* What is needed *
For the data that follows, return each line unchanged and drop the pictures.

* Dataset excerpt *
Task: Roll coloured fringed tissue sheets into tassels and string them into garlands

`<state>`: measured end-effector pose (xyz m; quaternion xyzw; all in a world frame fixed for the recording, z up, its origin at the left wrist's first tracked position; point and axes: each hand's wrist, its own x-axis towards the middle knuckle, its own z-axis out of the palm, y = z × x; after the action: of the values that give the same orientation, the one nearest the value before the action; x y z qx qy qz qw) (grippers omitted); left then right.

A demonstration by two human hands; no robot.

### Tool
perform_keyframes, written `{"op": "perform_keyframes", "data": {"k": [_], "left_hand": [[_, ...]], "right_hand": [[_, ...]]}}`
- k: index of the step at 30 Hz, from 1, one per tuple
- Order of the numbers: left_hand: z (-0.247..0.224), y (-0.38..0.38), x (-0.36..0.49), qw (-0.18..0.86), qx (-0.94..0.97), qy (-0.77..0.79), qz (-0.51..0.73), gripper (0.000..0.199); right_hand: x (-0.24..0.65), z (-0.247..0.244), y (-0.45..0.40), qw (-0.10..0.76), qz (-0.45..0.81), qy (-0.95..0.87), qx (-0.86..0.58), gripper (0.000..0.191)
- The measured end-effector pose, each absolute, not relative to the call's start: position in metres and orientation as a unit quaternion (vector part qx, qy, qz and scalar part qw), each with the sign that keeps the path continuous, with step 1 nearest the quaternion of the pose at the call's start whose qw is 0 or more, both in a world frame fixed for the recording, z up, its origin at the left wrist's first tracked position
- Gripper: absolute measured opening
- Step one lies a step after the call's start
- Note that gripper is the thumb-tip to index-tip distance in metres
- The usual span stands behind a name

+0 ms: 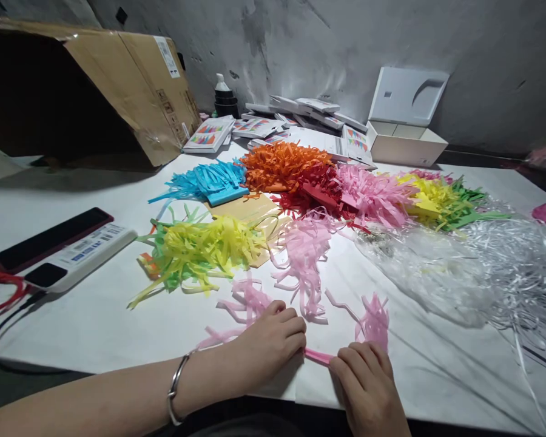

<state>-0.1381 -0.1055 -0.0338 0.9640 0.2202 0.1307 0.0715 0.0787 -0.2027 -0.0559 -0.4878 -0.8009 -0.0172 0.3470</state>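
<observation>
- The white table [118, 315] spreads out under everything, and a big cardboard box [131, 85] lies tipped on its side at the far left.
- A heap of clear and silvery shreds [482, 267] covers the right side of the table.
- Fringed paper piles run across the middle: orange [282, 164], red [318, 188], blue [209, 182], pink [373, 191], and yellow-green [200, 249] nearer to me.
- A white open box [404, 121] stands at the back by the wall, with flat packets [209, 133] scattered beside it.
- A white power strip [79, 255] with a dark phone [50, 238] just beside it sits on the left.
- My left hand [268, 346], a bracelet [176, 388] on its wrist, is curled closed, pinching one end of the pink paper strip [319, 357].
- My right hand [368, 388] is clenched on the strip's other end; the strip lies rolled thin between my hands at the near table edge, its fringed tail [374, 321] fanning out just beyond my right fingers.
</observation>
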Motion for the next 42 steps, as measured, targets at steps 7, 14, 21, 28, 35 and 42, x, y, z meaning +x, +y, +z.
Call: {"op": "perform_keyframes", "data": {"k": [7,14,21,28,35,42], "left_hand": [[-0.021,-0.103,-0.127,0.098,0.950,0.285,0.084,0.013],[0.000,-0.099,-0.127,0.016,0.991,0.101,0.086,0.016],[-0.014,-0.099,-0.120,0.008,0.982,0.134,0.129,0.021],[-0.015,-0.101,-0.117,-0.008,0.980,0.126,0.151,0.027],[-0.042,-0.104,-0.118,0.112,0.947,0.231,0.192,0.012],[0.001,-0.102,-0.110,0.633,0.695,0.324,0.107,0.040]], "right_hand": [[0.069,-0.051,-0.204,0.352,-0.018,-0.739,-0.574,0.016],[0.061,-0.053,-0.205,0.366,-0.034,-0.725,-0.583,0.017],[0.053,-0.049,-0.193,0.340,-0.099,-0.785,-0.508,0.027],[0.058,-0.043,-0.178,0.279,-0.187,-0.835,-0.436,0.040],[0.057,-0.058,-0.163,0.385,-0.227,-0.783,-0.433,0.040],[0.069,-0.029,-0.164,0.516,-0.296,-0.696,-0.403,0.028]]}}
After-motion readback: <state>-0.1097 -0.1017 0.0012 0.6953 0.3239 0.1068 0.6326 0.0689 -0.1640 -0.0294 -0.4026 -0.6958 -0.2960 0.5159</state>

* Written answer *
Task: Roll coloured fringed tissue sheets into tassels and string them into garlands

`<state>`: measured end-effector pose (xyz m; quaternion xyzw; all in a world frame fixed for the recording, z up, its origin at the left wrist's first tracked position; point and axes: each hand's wrist, its own x-axis towards the middle knuckle, its own z-axis out of the palm, y = z × x; after the action: of the values that give the same orientation, the one nearest the value before the action; x y z qx qy qz qw) (grippers omitted); left then right.

A demonstration by two human hands; no robot.

### Tool
perform_keyframes, written `{"op": "perform_keyframes", "data": {"k": [_], "left_hand": [[_, ...]], "right_hand": [[_, ...]]}}`
- k: index of the step at 30 Hz, from 1, one per tuple
- Order of the numbers: left_hand: z (-0.247..0.224), y (-0.38..0.38), x (-0.36..0.49), qw (-0.18..0.86), qx (-0.94..0.97), qy (-0.77..0.79), qz (-0.51..0.73), gripper (0.000..0.199); right_hand: x (-0.24..0.65), z (-0.247..0.244), y (-0.45..0.40), qw (-0.10..0.76), qz (-0.45..0.81), qy (-0.95..0.87), qx (-0.86..0.58), gripper (0.000..0.191)
- The measured end-effector pose, each absolute, not relative to the call's start: position in metres and orientation as a unit quaternion (vector part qx, qy, qz and scalar part qw), each with the sign that keeps the path continuous, with step 1 nearest the quaternion of the pose at the call's start whose qw is 0 or more, both in a world frame fixed for the recording, z up, its origin at the left wrist's first tracked position
- Gripper: absolute measured opening
- Step one lies a step after the call's start
- Note that gripper is the thumb-tip to index-tip distance in metres
- The usual span stands behind a name

+0 ms: 

<state>-0.1381 -0.1055 -0.0338 0.9640 0.2202 0.1307 0.0715 0.0787 -0.2027 -0.0559 -0.4878 -0.8009 -0.0172 0.3470</state>
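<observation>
- The white table [118, 315] spreads out under everything, and a big cardboard box [131, 85] lies tipped on its side at the far left.
- A heap of clear and silvery shreds [482, 267] covers the right side of the table.
- Fringed paper piles run across the middle: orange [282, 164], red [318, 188], blue [209, 182], pink [373, 191], and yellow-green [200, 249] nearer to me.
- A white open box [404, 121] stands at the back by the wall, with flat packets [209, 133] scattered beside it.
- A white power strip [79, 255] with a dark phone [50, 238] just beside it sits on the left.
- My left hand [268, 346], a bracelet [176, 388] on its wrist, is curled closed, pinching one end of the pink paper strip [319, 357].
- My right hand [368, 388] is clenched on the strip's other end; the strip lies rolled thin between my hands at the near table edge, its fringed tail [374, 321] fanning out just beyond my right fingers.
</observation>
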Motion for the next 42 steps, as measured, targets at steps 7, 14, 21, 28, 35 and 42, x, y, z meaning +x, +y, +z.
Call: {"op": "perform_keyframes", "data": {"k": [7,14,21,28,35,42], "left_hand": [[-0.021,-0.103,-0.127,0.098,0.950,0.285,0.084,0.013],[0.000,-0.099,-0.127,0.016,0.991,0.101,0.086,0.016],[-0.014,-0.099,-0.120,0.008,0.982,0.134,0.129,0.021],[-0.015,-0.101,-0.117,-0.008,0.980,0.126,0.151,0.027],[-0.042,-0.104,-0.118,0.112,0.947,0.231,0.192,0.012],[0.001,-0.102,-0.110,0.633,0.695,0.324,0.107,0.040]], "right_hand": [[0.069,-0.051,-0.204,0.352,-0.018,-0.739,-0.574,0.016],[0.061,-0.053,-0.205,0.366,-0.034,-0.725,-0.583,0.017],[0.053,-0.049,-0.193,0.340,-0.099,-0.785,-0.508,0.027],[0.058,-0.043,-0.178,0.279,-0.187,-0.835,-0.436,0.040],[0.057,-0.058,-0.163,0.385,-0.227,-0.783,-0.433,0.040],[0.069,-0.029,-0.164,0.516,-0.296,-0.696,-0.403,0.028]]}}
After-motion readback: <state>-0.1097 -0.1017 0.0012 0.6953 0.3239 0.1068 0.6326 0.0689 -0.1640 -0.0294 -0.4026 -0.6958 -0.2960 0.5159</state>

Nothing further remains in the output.